ABOUT THIS TASK: Reproduce the first line of the material below and each line after it, exactly, through the line containing "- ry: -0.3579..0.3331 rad", and give nothing more.

--------------------

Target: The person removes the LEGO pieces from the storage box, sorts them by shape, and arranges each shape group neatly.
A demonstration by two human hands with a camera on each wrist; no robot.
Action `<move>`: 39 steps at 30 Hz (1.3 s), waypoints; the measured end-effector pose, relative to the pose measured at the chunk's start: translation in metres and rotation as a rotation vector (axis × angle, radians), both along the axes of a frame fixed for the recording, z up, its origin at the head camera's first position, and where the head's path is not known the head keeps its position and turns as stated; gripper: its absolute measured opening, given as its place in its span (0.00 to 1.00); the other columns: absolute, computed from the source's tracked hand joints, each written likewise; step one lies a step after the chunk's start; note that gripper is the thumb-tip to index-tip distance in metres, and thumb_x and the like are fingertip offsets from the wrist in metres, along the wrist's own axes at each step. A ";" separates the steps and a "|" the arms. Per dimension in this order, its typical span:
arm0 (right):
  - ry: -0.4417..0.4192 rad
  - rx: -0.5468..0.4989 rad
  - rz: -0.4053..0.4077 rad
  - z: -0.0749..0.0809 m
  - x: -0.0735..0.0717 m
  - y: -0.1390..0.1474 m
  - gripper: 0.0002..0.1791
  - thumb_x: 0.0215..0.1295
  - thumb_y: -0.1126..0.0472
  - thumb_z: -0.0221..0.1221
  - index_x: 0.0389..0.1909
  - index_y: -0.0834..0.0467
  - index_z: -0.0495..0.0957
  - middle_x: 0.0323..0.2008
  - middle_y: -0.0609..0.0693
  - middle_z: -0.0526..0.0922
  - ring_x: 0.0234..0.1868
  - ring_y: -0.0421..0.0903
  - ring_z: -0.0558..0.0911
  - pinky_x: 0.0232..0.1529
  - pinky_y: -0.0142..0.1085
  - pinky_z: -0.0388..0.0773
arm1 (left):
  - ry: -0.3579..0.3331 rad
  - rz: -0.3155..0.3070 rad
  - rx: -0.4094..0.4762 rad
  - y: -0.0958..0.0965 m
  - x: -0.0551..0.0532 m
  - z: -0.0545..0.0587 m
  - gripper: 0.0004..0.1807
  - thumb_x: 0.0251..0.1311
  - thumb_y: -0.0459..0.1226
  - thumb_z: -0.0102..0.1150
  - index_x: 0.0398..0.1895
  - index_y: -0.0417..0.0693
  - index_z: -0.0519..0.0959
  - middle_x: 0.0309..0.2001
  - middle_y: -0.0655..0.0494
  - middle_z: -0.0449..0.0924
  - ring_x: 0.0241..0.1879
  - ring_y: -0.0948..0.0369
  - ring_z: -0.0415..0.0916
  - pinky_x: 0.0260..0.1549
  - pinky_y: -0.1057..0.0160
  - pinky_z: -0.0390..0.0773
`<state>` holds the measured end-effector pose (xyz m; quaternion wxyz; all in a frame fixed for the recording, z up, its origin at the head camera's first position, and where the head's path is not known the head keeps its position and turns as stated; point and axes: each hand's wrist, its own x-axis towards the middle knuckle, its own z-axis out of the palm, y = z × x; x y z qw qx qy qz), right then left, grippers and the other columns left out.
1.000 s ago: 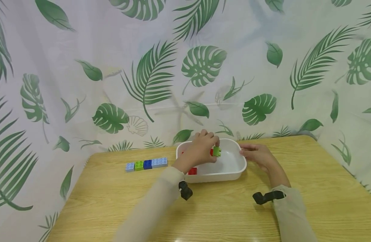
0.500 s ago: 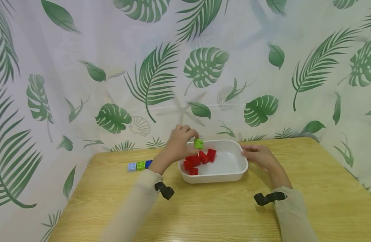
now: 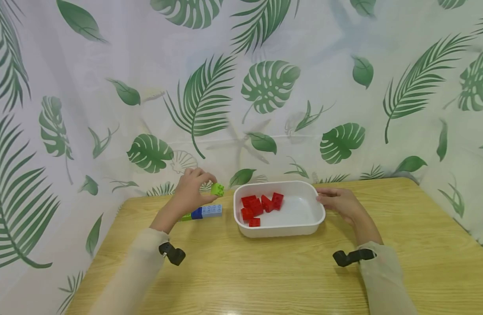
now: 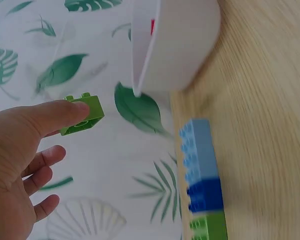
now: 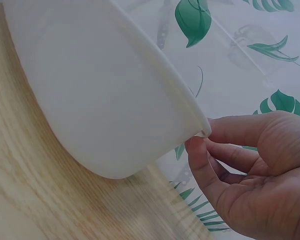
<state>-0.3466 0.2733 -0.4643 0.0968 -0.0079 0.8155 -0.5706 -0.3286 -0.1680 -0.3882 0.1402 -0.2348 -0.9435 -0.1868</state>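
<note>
Room: perhaps a makeshift recording space, mostly hidden from view.
Tabletop [image 3: 265, 275]: wood-grained, yellowish.
Sheeting [image 3: 241, 105]: leaf-printed, hanging behind the tabletop's far edge.
Cameras [image 3: 175, 254]: black, wrist-worn.

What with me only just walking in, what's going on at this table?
A person's left hand pinches a lime-green toy building brick in the air, left of the white tub. The right hand pinches the tub's right rim. Red bricks lie in the tub's left part, and a row of green and blue bricks sits on the table to the tub's left.
</note>
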 end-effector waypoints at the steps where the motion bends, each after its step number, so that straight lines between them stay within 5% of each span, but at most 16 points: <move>1: -0.005 0.000 -0.004 0.000 0.000 0.000 0.31 0.73 0.55 0.60 0.71 0.66 0.69 0.69 0.65 0.73 0.48 0.34 0.82 0.53 0.30 0.82 | -0.007 0.014 -0.006 -0.006 0.001 -0.001 0.20 0.54 0.43 0.76 0.49 0.51 0.81 0.48 0.48 0.78 0.52 0.47 0.67 0.52 0.44 0.69; 20: -0.024 0.006 -0.021 0.001 0.002 -0.001 0.32 0.72 0.54 0.62 0.71 0.65 0.69 0.66 0.61 0.76 0.47 0.35 0.81 0.53 0.31 0.81 | -0.102 0.249 0.008 -0.110 0.016 -0.038 0.21 0.56 0.41 0.75 0.51 0.44 0.82 0.47 0.39 0.79 0.48 0.44 0.66 0.45 0.45 0.66; 30: -0.020 -0.002 -0.021 0.001 0.001 0.000 0.31 0.72 0.55 0.62 0.70 0.66 0.69 0.64 0.58 0.78 0.45 0.34 0.81 0.51 0.29 0.81 | -0.121 0.300 -0.023 -0.136 0.021 -0.051 0.20 0.54 0.41 0.76 0.48 0.44 0.83 0.45 0.38 0.80 0.46 0.43 0.68 0.46 0.44 0.67; 39: -0.004 -0.026 -0.005 0.001 -0.001 0.000 0.32 0.73 0.56 0.61 0.71 0.68 0.68 0.66 0.63 0.76 0.45 0.33 0.81 0.51 0.30 0.82 | -0.168 0.299 0.000 -0.147 0.023 -0.059 0.19 0.55 0.37 0.74 0.49 0.43 0.82 0.48 0.37 0.81 0.54 0.38 0.68 0.56 0.38 0.64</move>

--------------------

EXERCISE RESULT:
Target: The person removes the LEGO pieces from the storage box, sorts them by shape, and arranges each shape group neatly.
A demonstration by two human hands with a camera on each wrist; no robot.
Action `<move>`: 39 steps at 30 Hz (1.3 s), waypoints; the measured end-effector pose, relative to the pose measured at the chunk's start: translation in metres and rotation as a rotation vector (axis × angle, radians), both along the axes of a frame fixed for the recording, z up, its origin at the head camera's first position, and where the head's path is not known the head keeps its position and turns as stated; gripper: its absolute measured opening, given as its place in its span (0.00 to 1.00); the other columns: absolute, computed from the source's tracked hand joints, each written likewise; step one lies a step after the chunk's start; note that gripper is the thumb-tip to index-tip distance in metres, and thumb_x and the like are fingertip offsets from the wrist in metres, along the wrist's own axes at each step. A ";" separates the steps and a "|" the arms. Per dimension in this order, its typical span:
arm0 (right):
  - ry: -0.4417..0.4192 rad
  - rx: -0.5468..0.4989 rad
  - rz: -0.4053..0.4077 rad
  - z: -0.0749..0.0809 m
  - x: -0.0735..0.0717 m
  - y: -0.1390..0.1474 m
  - gripper: 0.0002..0.1791
  - thumb_x: 0.0215..0.1295
  - thumb_y: -0.1126..0.0472
  - thumb_z: -0.0221..0.1221
  - index_x: 0.0389..0.1909
  - index_y: -0.0834..0.0467
  - index_z: -0.0495..0.0957
  - middle_x: 0.0323..0.2008
  - middle_y: -0.0609..0.0693
  - middle_z: -0.0526..0.0922
  - ring_x: 0.0234..0.1868
  - ring_y: -0.0421..0.0903
  - ring_z: -0.0558..0.0911
  - pinky_x: 0.0232..0.1529
  - pinky_y: -0.0142..0.1085
  - pinky_z: -0.0388..0.0773
arm1 (left):
  - ry: -0.3579..0.3331 rad

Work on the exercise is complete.